Pinocho. Cuentos para niños

El cuento clásico de Pinocho para leerlo con tu hijo

Detrás de todo cuento o historia infantil, siempre existe un mensaje, una reflexión y un consejo para los niños. El cuento infantil de Pinocho, un muñeco de madera que soñaba en ser un niño de verdad, nos enseña valores como el respeto, es esfuerzo, la responsabilidad y la amistad. Pinocho aprenderá a obedecer, a hacerse responsable, a no fiarse de los extraños, y a dar valor a la escuela. Y sobretodo, nos enseña el valor de la verdad. Las mentiras tienen piernas muy, pero que muy cortas.

Pinocho: un cuento para enseñar a los niños a no mentir

El cuento de Pinocho para los niños

En una vieja carpintería, Geppetto, un señor amable y simpático, terminaba un día más de trabajo dando los últimos retoques de pintura a un muñeco de madera que había construido.

Al mirarlo, pensó: ¡qué bonito me ha quedado! Y como el muñeco había sido hecho de madera de pino, Geppetto decidió llamarlo Pinocho. Aquella noche, Geppeto se fue a dormir deseando que su muñeco fuese un niño de verdad.

Siempre había deseado tener un hijo. Y al encontrarse profundamente dormido, llegó un hada buena y viendo a Pinocho tan bonito, quiso premiar al buen carpintero, dando, con su varita mágica, vida al muñeco.

Al día siguiente, cuando se despertó, Geppetto no daba crédito a sus ojos: Pinocho se movía, caminaba, se reía y hablaba como un niño de verdad, para alegría del viejo carpintero.

Feliz y muy satisfecho, Geppeto mandó a Pinocho a la escuela. Quería que fuese un niño muy listo y que aprendiera muchas cosas. Le acompañó su amigo Pepito Grillo, el consejero que le había dado el hada buena.

Pero, en el camino del colegio, Pinocho se hizo amigo de dos niños muy malos, siguiendo sus travesuras, e ignorando los consejos del grillito. En lugar de ir a la escuela, Pinocho decidió seguir a sus nuevos amigos, buscando aventuras no muy buenas.

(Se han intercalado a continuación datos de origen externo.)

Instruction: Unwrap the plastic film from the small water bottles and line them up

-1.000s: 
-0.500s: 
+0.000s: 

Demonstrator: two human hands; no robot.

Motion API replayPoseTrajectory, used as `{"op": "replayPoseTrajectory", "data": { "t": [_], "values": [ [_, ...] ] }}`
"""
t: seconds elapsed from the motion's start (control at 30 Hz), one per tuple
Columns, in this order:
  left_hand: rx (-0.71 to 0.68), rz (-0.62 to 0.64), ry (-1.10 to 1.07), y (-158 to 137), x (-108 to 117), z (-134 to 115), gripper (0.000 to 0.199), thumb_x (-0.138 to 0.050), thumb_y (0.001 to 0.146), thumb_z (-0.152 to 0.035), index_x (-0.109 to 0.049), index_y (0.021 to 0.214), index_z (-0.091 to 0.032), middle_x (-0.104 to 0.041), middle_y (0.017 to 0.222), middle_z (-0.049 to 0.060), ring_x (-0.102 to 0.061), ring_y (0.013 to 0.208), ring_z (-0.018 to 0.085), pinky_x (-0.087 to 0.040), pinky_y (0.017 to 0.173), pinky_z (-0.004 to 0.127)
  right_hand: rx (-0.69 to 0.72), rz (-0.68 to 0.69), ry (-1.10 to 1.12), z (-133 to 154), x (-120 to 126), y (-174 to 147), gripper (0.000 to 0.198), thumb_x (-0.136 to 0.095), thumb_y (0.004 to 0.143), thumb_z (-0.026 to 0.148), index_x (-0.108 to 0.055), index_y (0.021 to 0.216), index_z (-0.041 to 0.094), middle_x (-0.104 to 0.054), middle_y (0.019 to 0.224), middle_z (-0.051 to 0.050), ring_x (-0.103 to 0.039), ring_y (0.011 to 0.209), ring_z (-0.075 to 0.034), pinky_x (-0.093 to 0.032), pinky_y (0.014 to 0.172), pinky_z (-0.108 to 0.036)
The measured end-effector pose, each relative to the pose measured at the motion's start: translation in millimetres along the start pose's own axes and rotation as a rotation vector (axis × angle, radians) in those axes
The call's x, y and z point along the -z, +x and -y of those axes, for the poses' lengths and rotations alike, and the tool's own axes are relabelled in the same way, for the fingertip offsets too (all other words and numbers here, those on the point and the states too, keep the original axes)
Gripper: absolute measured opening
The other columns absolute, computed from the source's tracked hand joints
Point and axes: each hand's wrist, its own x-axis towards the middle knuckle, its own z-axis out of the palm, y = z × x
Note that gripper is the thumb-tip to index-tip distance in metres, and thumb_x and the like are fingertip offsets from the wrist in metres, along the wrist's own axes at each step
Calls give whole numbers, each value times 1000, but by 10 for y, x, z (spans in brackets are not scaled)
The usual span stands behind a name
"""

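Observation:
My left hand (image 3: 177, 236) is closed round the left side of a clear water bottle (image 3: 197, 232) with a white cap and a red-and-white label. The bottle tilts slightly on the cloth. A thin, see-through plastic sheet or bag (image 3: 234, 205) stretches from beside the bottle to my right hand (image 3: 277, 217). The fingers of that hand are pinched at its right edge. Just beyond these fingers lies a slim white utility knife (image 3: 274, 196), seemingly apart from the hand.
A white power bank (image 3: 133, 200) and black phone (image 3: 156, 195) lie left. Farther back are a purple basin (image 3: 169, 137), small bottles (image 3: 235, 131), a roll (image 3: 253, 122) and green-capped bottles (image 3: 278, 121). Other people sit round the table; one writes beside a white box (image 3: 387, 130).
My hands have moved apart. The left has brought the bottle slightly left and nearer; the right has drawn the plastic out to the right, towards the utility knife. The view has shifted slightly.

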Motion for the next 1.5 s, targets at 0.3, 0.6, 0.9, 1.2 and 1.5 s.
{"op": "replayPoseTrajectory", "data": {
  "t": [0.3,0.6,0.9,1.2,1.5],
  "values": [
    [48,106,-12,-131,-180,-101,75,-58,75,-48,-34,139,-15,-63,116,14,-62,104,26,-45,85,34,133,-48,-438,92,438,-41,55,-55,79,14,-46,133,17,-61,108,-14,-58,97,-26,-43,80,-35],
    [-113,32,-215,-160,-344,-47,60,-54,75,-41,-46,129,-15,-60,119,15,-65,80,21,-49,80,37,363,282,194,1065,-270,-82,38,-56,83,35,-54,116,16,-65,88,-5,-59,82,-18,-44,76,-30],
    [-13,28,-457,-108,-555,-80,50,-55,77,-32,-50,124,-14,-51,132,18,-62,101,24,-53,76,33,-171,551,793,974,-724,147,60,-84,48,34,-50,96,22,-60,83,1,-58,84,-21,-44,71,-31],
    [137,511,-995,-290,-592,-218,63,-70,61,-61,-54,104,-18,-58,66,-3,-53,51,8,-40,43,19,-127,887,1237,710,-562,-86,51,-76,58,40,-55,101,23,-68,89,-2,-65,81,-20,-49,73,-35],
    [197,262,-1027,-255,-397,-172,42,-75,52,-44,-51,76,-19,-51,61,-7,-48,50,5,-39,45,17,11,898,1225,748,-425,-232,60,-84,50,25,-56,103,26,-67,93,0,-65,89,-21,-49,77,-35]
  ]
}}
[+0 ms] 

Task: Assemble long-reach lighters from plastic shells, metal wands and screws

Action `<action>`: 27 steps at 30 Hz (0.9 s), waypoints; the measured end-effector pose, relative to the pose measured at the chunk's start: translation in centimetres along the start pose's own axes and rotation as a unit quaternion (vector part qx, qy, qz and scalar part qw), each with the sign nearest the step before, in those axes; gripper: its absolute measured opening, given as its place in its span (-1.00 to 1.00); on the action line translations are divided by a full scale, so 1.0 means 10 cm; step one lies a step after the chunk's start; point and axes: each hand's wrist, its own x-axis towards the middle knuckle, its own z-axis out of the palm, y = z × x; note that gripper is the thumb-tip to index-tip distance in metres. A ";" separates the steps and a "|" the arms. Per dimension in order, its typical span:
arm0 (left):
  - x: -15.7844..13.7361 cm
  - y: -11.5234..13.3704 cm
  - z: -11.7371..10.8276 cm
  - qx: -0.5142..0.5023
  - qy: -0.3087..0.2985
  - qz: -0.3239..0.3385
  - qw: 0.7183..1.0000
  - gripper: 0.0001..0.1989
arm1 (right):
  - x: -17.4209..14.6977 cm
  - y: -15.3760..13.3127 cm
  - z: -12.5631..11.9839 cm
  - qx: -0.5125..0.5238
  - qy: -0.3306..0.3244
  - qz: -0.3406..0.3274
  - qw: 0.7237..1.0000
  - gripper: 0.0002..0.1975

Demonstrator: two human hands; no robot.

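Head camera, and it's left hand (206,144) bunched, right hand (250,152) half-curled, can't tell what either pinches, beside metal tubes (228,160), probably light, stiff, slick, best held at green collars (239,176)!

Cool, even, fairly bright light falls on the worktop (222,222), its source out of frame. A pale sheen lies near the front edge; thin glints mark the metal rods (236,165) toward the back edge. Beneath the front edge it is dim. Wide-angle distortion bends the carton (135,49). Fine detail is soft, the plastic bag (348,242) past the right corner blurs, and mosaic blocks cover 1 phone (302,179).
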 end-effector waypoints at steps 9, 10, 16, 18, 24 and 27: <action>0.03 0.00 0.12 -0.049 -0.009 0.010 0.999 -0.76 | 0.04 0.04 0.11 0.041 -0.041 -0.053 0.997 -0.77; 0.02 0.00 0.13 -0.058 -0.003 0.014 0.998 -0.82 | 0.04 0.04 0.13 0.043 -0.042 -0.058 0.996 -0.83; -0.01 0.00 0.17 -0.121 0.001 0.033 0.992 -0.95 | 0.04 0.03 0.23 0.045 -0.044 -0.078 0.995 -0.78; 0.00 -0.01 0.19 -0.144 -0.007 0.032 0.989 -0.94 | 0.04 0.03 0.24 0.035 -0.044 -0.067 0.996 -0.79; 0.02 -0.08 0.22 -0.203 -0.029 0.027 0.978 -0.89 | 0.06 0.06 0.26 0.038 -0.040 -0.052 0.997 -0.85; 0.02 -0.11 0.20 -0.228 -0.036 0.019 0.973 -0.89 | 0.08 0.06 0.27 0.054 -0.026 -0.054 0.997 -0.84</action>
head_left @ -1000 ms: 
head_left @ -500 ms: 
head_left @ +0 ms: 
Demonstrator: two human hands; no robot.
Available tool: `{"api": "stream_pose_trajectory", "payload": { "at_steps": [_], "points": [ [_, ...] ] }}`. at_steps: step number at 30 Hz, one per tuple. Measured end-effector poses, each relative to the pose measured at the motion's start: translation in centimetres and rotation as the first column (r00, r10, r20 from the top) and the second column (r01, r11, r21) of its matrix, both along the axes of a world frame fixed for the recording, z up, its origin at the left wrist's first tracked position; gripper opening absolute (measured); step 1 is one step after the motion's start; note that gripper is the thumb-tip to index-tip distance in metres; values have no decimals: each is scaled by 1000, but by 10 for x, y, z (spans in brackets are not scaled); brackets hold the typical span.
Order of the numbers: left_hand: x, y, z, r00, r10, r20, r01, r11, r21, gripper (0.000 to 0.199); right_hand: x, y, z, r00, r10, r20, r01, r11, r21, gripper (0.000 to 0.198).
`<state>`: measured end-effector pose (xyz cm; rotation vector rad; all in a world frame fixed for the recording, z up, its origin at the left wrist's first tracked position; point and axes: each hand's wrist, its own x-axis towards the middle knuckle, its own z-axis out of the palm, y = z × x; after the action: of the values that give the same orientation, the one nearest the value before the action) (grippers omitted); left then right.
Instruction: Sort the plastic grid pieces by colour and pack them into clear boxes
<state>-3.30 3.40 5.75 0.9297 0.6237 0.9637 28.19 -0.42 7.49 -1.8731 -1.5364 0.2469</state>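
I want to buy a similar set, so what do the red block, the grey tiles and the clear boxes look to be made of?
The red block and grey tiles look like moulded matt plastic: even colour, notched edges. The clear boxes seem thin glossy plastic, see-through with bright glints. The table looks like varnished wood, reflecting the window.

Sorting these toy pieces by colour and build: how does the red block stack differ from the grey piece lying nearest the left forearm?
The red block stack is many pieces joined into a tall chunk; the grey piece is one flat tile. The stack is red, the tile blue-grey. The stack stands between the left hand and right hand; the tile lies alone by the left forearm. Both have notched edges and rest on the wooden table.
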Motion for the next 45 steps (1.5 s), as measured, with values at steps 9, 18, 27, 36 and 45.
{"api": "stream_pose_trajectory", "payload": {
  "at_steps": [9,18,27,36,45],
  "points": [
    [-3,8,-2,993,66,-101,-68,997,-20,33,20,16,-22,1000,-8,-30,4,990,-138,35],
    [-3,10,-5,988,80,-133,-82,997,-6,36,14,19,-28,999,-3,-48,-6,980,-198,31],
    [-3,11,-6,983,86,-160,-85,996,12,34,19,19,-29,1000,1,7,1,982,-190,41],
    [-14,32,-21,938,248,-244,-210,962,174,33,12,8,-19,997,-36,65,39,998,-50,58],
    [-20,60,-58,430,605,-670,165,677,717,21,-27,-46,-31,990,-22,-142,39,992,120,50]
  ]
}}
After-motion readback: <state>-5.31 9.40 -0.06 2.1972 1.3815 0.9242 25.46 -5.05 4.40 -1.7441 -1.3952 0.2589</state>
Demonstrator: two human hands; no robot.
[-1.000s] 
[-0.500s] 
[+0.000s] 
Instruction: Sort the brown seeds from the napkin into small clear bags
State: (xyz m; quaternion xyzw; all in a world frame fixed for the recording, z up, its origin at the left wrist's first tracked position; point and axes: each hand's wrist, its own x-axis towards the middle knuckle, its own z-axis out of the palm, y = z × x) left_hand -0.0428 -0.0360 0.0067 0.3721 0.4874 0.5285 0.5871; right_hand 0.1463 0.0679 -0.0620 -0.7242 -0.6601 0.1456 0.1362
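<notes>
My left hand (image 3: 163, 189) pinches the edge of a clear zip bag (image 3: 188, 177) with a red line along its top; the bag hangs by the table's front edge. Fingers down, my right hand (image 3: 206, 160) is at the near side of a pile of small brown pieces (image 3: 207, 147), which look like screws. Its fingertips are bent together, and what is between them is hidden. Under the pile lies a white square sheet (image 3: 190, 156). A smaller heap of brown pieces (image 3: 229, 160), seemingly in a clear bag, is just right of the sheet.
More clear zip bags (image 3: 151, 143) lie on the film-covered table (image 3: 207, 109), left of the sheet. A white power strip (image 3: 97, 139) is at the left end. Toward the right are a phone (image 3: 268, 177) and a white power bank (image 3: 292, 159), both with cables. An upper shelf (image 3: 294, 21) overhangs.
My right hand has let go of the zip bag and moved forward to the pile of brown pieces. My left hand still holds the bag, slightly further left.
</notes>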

Al ver esta situación, el hada buena le hechizó. Por no ir a la escuela, le colocó dos orejas de burro, y por portarse mal, le dijo que cada vez que dijera una mentira, le crecería la nariz, poniéndosele además colorada.

Pinocho acabó reconociendo que no estaba siendo bueno, y arrepentido decidió buscar a Geppetto. Supo entonces que Geppeto, al salir en su busca por el mar, había sido tragado por una enorme ballena. Pinocho, con la ayuda del grillito, se fue a la mar para rescatar al pobre viejecito.

Cuando Pinocho estuvo frente a la ballena le pidió que le devolviese a su papá, pero la ballena abrió su enorme boca y se lo tragó también a él. Dentro de la tripa de la ballena, Geppetto y Pinocho se reencontraron. Y se pusieran a pensar cómo salir de allí.

Y gracias a Pepito Grillo encontraron una salida. Hicieron una fogata. El fuego hizo estornudar a la enorme ballena, y la balsa salió volando con sus tres tripulantes.

Todos se salvaron. Pinocho volvió a casa y al colegio, y a partir de ese día siempre se comportó bien. Y en recompensa de su bondad, el hada buena lo convirtió en un niño de carne y hueso, y fueron muy felices por muchos y muchos años.

Preguntas de comprensión lectora sobr eel cuento de Pinocho

Averigua si tu hijo entendió el mensaje del cuento clásico de Pinocho. Puedes ayudarte con estas preguntas:

1. ¿Por qué se llamaba Pinocho así?

2. ¿Cuál era el deseo más grande de Geppetto?

3. ¿Quién era Pepito Grillo?

4. ¿Obedeció Pinocho a su padre?

5. ¿Qué encantamiento hizo el hada con él?

6. ¿Cómo consiguió Pinocho convertirse en un niño real?